*Raw data:*
┏━━

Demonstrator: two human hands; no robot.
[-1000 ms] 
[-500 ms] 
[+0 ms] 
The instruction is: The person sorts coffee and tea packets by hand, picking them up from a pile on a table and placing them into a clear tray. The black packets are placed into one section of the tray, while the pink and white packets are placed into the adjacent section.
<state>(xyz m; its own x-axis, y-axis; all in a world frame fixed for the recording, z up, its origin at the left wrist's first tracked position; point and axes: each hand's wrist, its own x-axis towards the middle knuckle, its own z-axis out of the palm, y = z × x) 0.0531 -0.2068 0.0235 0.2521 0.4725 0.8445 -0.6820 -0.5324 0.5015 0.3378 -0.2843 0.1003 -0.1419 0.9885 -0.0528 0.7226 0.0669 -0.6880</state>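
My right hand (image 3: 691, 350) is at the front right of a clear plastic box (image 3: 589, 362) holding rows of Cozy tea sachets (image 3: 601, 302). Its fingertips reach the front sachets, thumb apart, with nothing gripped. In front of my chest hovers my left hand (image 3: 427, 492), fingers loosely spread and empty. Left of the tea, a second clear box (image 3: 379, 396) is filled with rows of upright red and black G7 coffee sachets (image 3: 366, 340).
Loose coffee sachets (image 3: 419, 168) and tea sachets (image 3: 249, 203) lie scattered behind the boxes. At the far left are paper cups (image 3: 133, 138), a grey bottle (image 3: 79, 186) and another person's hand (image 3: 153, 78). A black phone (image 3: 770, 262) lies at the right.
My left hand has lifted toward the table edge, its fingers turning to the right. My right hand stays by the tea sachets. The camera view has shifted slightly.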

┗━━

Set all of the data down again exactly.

Demonstrator: two human hands; no robot.
[-1000 ms] 
[-500 ms] 
[+0 ms] 
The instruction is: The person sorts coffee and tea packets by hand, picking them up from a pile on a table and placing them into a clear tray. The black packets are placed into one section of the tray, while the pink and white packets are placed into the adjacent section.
<state>(xyz m; its own x-axis, y-axis; all in a world frame fixed for the recording, z up, its origin at the left wrist's first tracked position; point and axes: each hand's wrist, its own x-axis towards the middle knuckle, its own z-axis out of the palm, y = z × x) 0.0531 -0.2068 0.0235 0.2521 0.4725 0.8445 -0.6820 -0.5324 0.5015 0.3378 -0.2843 0.1003 -0.1419 0.9885 -0.0528 0.7226 0.0669 -0.6880</state>
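My right hand (image 3: 691, 350) is at the front right of a clear plastic box (image 3: 589, 362) holding rows of Cozy tea sachets (image 3: 601, 302). Its fingertips reach the front sachets, thumb apart, with nothing gripped. In front of my chest hovers my left hand (image 3: 427, 492), fingers loosely spread and empty. Left of the tea, a second clear box (image 3: 379, 396) is filled with rows of upright red and black G7 coffee sachets (image 3: 366, 340).
Loose coffee sachets (image 3: 419, 168) and tea sachets (image 3: 249, 203) lie scattered behind the boxes. At the far left are paper cups (image 3: 133, 138), a grey bottle (image 3: 79, 186) and another person's hand (image 3: 153, 78). A black phone (image 3: 770, 262) lies at the right.
My left hand has lifted toward the table edge, its fingers turning to the right. My right hand stays by the tea sachets. The camera view has shifted slightly.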

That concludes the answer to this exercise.